**TASK INSTRUCTIONS**
Once the line holding "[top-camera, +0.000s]" is found, output it and all remaining lines of the data exactly, with every picture left out.

**DATA SHOWN**
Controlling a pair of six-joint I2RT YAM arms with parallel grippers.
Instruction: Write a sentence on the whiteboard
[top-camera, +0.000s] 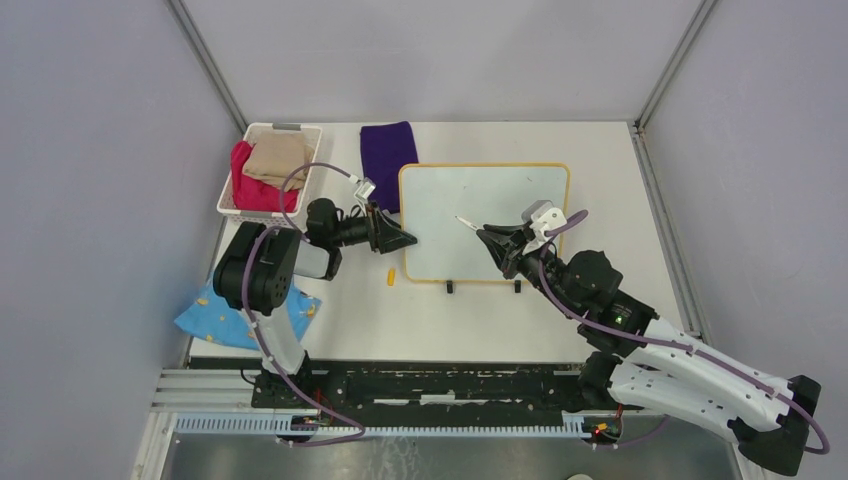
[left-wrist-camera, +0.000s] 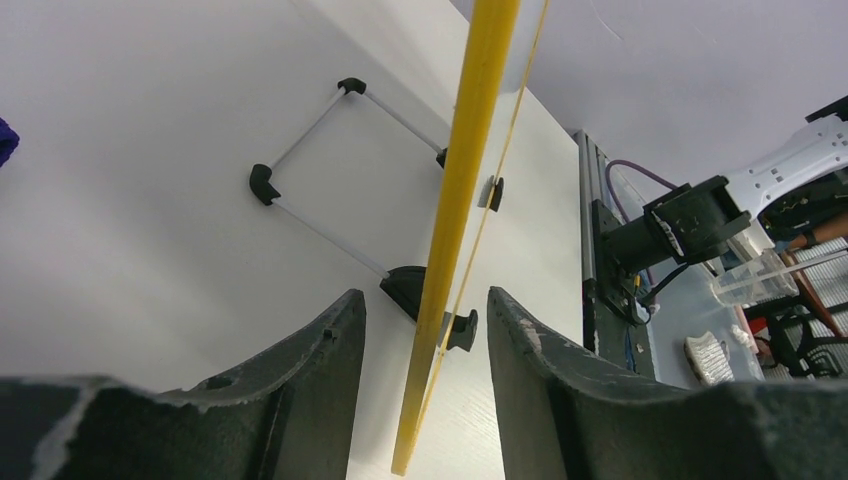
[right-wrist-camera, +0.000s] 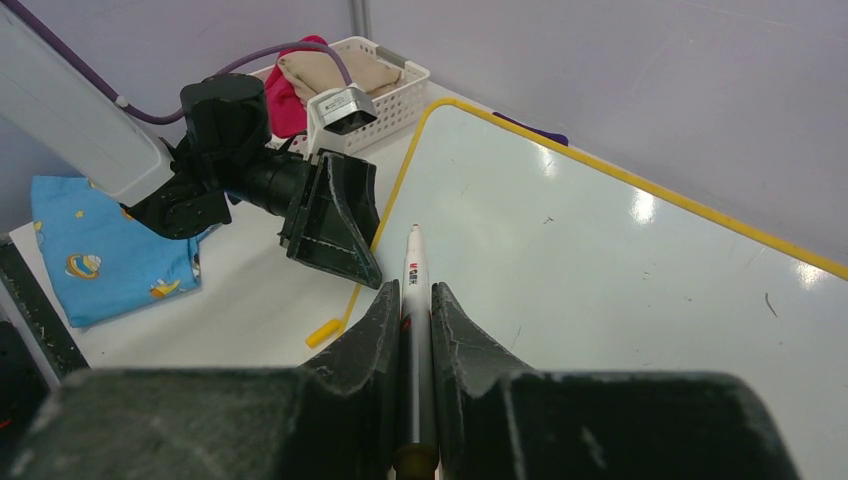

**EXERCISE ANSWER**
[top-camera, +0.000s] 
[left-wrist-camera, +0.000s] 
[right-wrist-camera, +0.000s] 

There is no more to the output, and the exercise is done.